> [Goal of the exercise] Your result will be the set of lines with "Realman", copied from the material below.

> [Data for review]

╭──

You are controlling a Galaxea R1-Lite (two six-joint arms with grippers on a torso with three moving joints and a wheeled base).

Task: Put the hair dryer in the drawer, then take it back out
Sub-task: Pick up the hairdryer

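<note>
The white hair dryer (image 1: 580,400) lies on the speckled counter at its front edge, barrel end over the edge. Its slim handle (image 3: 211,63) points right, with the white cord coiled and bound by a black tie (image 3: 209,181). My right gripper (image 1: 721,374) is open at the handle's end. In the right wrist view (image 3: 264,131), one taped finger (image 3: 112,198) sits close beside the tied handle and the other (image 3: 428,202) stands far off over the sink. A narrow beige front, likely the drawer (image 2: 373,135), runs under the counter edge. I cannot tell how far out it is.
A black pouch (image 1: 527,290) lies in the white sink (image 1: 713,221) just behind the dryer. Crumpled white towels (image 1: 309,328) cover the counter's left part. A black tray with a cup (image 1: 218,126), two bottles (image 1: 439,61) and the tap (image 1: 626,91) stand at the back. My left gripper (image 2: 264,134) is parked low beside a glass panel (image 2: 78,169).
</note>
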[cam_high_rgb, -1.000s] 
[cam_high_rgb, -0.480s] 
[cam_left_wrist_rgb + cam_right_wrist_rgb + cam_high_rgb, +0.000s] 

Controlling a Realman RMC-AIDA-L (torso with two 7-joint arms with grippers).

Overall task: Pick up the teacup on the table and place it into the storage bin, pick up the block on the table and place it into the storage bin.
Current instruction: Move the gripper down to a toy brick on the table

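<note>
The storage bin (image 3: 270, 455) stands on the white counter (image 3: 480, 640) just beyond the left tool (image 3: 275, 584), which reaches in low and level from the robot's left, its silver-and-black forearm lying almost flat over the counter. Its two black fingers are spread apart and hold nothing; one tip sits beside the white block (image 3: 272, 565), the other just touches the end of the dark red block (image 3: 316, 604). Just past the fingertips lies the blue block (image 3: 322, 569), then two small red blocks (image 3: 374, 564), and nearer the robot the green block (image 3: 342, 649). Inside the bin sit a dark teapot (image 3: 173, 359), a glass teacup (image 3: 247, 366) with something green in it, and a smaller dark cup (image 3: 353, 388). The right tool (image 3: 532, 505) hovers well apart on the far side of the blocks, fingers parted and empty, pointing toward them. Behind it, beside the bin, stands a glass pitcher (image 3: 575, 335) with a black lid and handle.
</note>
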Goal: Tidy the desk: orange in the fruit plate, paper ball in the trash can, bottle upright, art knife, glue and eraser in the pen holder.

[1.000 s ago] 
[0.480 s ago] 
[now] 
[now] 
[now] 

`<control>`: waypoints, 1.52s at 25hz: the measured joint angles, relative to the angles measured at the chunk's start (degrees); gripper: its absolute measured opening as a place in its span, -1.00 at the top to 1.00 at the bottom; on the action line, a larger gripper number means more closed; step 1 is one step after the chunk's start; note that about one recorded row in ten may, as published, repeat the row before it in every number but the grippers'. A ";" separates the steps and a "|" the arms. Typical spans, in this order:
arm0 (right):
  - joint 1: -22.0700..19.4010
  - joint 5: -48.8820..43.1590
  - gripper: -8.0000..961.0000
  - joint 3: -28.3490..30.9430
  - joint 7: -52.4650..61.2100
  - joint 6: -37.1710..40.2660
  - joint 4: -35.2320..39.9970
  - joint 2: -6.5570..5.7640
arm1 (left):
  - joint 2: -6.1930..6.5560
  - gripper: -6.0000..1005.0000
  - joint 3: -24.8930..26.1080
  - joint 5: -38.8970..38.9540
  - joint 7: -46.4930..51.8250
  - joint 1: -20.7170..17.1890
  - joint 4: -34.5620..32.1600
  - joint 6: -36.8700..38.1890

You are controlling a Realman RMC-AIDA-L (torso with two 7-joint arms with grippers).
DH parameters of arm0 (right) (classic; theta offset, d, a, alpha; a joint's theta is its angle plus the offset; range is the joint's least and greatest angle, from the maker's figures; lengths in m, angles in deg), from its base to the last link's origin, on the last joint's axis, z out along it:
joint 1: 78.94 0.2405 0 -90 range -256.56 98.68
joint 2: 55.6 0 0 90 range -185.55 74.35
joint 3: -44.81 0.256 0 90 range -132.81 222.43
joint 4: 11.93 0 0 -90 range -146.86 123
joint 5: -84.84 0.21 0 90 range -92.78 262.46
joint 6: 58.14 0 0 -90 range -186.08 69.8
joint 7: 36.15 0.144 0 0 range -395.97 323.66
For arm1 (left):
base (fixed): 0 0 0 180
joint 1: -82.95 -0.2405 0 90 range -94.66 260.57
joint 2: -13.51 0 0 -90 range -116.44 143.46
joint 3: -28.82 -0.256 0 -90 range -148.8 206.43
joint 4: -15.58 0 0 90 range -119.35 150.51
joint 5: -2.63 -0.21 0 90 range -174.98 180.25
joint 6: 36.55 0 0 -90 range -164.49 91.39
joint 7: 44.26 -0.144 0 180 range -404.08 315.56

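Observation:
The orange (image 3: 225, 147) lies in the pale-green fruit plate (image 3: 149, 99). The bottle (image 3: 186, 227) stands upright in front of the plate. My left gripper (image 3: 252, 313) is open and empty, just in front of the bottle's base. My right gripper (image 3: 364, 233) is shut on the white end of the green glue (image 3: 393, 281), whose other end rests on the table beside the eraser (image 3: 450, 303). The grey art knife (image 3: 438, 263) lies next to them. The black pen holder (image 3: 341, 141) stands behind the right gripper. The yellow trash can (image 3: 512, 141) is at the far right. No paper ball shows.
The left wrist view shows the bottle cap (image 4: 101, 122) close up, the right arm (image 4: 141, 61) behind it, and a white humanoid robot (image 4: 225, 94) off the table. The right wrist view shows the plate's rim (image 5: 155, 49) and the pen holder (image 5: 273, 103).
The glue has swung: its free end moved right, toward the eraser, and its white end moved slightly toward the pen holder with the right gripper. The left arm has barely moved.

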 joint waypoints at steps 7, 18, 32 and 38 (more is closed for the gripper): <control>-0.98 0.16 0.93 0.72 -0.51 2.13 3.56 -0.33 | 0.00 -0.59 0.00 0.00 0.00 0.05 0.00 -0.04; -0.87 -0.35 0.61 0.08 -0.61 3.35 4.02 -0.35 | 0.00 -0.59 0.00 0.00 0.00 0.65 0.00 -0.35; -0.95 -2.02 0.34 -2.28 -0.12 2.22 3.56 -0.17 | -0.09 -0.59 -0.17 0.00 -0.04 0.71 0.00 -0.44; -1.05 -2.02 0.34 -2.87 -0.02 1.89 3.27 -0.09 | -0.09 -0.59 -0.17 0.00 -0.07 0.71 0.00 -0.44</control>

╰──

> [Result for this exercise]
Controlling a Realman RMC-AIDA-L (torso with two 7-joint arms with grippers).
You are controlling a Realman RMC-AIDA-L (torso with two 7-joint arms with grippers).

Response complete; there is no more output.